The full implications of President Trump’s proclamation declaring U.S recognition of Jerusalem as the capital of Israel, and his announcement of the commencement of the process to move the U.S. embassy there, remain to be seen. It is far too early to fully determine what will be the diplomatic, political, and security implications of this American policy shift. Likewise, it is not remotely clear yet how this asymmetric recognition will impact a peace process that is already under distress, if not for all intents and purposes moribund. In the coming days and weeks we will continue to examine and report on all of the implications of Trump’s policy shift, as new developments unfold. Some early observations:
- It’s a good time to review what we already know: Back in January, we published analysis - in a handy Q&A format - examining the arguments around and potential implications of a U.S. decision to move the embassy. The analysis is not only wholly relevant today, but now appears somewhat prescient. Read the report: Moving the U.S. Embassy in Israel to Jerusalem: A Hard Look at the Arguments & Implications.
- The Jerusalem recognition is divorced from one key reality: When Trump claimed that recognizing Jerusalem as Israel’s capital was just acknowledging reality, he denied the reality of the 320,000 Palestinians living under an increasingly aggressive occupation in East Jerusalem, and ignored and undermined Palestinian claims to a capital in that part of the city. In so doing, Trump’s statement has given support and comfort to the Government of Israel in its pathologic denial of the occupation, of the Palestinian narrative, and of the simple fact that Jerusalem’s status is a matter of dispute, not merely between Israel and the Palestinians, but with respect to the entire international community. It also sent a message to the government of Israel that there is no problem with it seizing land in violation of international law, since, with time, such seizures will be recognized and sanctioned. Trump’s mentioning of U.S. support for the two-state solution “if agreed to by the parties” was not, as some believed, a softening of the new policy announcement, but rather a statement that in effect granted Israel an absolute right of veto over Palestinian claims. In addition, Trump Jerusalem Declaration sent a message to Arab Christians - in Jerusalem, the West Bank, and beyond - that the Trump Administration has no concern for the plight of Christians actually living in the Holy Land. The blowback from that last message is being felt keenly by Vice President Mike Pence, a devout Evangelical Christian and reportedly a strong backer of the Jerusalem policy shift. On his upcoming tour of the Middle East, Pence is now being boycotted in Egypt by Coptic Christians and snubbed by Palestinian Christians in Jerusalem, and apparently he won’t be going Bethlehem.

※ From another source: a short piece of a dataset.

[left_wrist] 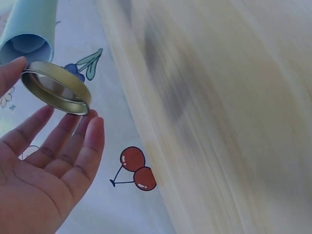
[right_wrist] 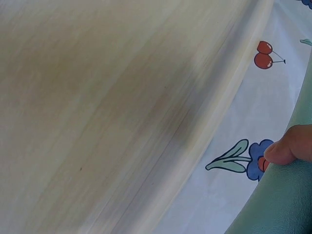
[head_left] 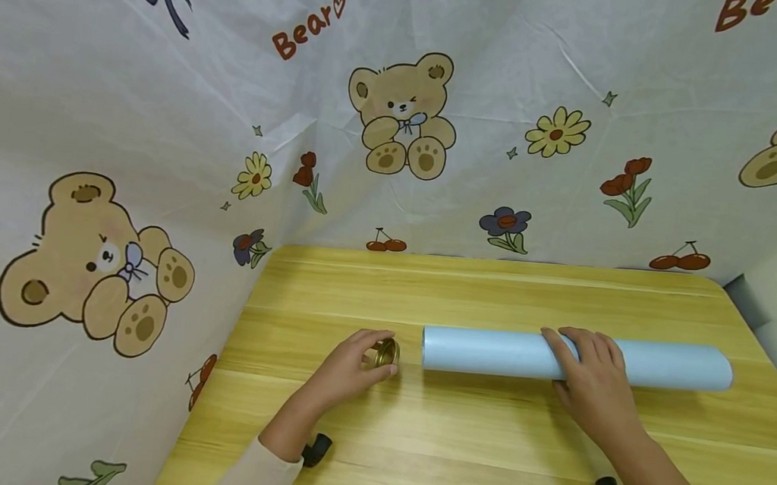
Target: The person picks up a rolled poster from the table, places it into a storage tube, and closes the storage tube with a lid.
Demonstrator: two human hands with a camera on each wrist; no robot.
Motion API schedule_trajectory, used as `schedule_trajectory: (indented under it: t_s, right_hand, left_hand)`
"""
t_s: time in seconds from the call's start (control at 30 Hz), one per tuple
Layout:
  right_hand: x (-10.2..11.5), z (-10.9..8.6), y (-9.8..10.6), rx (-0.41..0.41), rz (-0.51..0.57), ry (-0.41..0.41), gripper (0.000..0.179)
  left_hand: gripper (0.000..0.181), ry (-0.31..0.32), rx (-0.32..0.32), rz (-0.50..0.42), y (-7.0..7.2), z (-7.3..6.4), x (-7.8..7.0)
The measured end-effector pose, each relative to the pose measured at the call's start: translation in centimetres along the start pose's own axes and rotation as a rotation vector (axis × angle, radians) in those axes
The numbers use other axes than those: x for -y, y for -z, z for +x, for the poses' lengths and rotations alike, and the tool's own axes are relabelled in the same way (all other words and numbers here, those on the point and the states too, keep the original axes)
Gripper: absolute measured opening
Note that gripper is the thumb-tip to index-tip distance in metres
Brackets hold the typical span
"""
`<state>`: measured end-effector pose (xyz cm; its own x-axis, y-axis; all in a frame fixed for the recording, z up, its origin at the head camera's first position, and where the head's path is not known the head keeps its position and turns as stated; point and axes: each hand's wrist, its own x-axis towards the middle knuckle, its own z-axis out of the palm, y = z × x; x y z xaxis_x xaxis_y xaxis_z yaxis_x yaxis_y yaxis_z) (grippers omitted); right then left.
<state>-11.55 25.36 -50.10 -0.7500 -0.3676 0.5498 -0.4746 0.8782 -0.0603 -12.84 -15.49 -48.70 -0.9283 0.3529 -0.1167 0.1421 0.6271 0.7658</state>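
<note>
My left hand (head_left: 342,374) pinches a round gold metal lid (head_left: 387,353) by its rim, thumb on one side and fingertips on the other. Close up in the left wrist view, the lid (left_wrist: 56,87) is shallow with a raised edge. To its right, my right hand (head_left: 598,385) grips a long light blue tube (head_left: 482,352) around its middle, holding it level above the table. The tube (left_wrist: 30,17) has an open, hollow left end that faces the lid, with a small gap between them. In the right wrist view only the thumb (right_wrist: 287,145) shows, pressed against the tube.
A wood-grain table (head_left: 427,451) lies under both hands. Behind it and on the left hangs a white cloth (head_left: 487,29) printed with bears, flowers and cherries. Black wrist mounts (head_left: 317,450) sit by both wrists.
</note>
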Motion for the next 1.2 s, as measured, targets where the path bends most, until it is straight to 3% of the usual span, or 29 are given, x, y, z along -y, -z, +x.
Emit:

- The effort to get the international community on board is not working (so far): Already, it is clear that both Netanyahu and Trump will try to encourage other nations to follow in America’s footsteps in order to shift policy globally and create a sense of consensus around Trump’s declaration. Netanyahu is already apparently fantasizing that the world will do so, stating earlier this week in Brussels that “all or most EU countries will move their embassies to Jerusalem, recognizing Jerusalem as Israel’s capital” - a notion that was emphatically rejected by EU foreign policy chief Frederica Mogherini. While it is true that, to a limited extent, Netanyahu and Trump have managed to find some fault lines in Europe on the issue of the recognition -- the Czech Republic, for example, followed Trump’s example partially by declaring that it “recognizes Jerusalem to be in practice the capital of Israel in the borders of the demarcation line from 1967”, and Hungary prevented an EU endorsement of Mogherini’s statement condemning the Trump move -- overall reactions from Europe were almost unanimous in condemning the proclamation, in reasserting that a solution to the Jerusalem problem can only come through direct negotiations between the two parties, and in reiterating that there is no alternative to the two-state solution.
- The ability of Sunni Arab states to back the U.S. is severely constrained: Regionally, while some believe that key Sunni states are ready to sell out the Palestinian cause for the sake of an alliance with Israel against Iran, these same states are not in a position where they can casually or openly forsake Jerusalem, as their public opinion will not stand for leaders being complicit on such issue. The emergency summit of the Organisation of Islamic Cooperation (OIC) held this week in Istanbul, organized to coordinate a unified position on Jerusalem, is telling. That summit concluded with the OIC denouncing the U.S. move and calling on countries of the world to "recognise the State of Palestine and East Jerusalem as its occupied capital." Perhaps even more telling is the statement by Saudi Arabia’s King Salman, in the context of that summit, in support of East Jerusalem as the Palestinian capital. Likewise, the visit of an interfaith group from Bahrain, which came to Israel with the support of Bahrain’s leadership in the days immediately after Trump’s proclamation, was a perfect illustration of the limits of such normalization when it come to Jerusalem. The delegation was met with great hostility from the Palestinians, and was refused entry to Al Aqsa mosque by the Waqf.
- It’s more important than ever to keep our eyes on the ball: The immediate and most pressing concern should be that President Trump’s move will further encourage Israeli Prime Minister Netanyahu and his government to act aggressively in Jerusalem, in order both to demonstrate Israel’s exclusive ownership over the entire city - broadly defined - and to expand and consolidate that control, through settlement activities, legislation, demolition of Palestinian properties and bold moves at the Temple Mount/Haram al-Sharif. The Israeli government and Jerusalem municipality were already very active in advancing aggressive policies and legislation regarding Jerusalem before Trump’s proclamation; that proclamation will be seen as providing both American legitimacy and encouragement for such initiatives.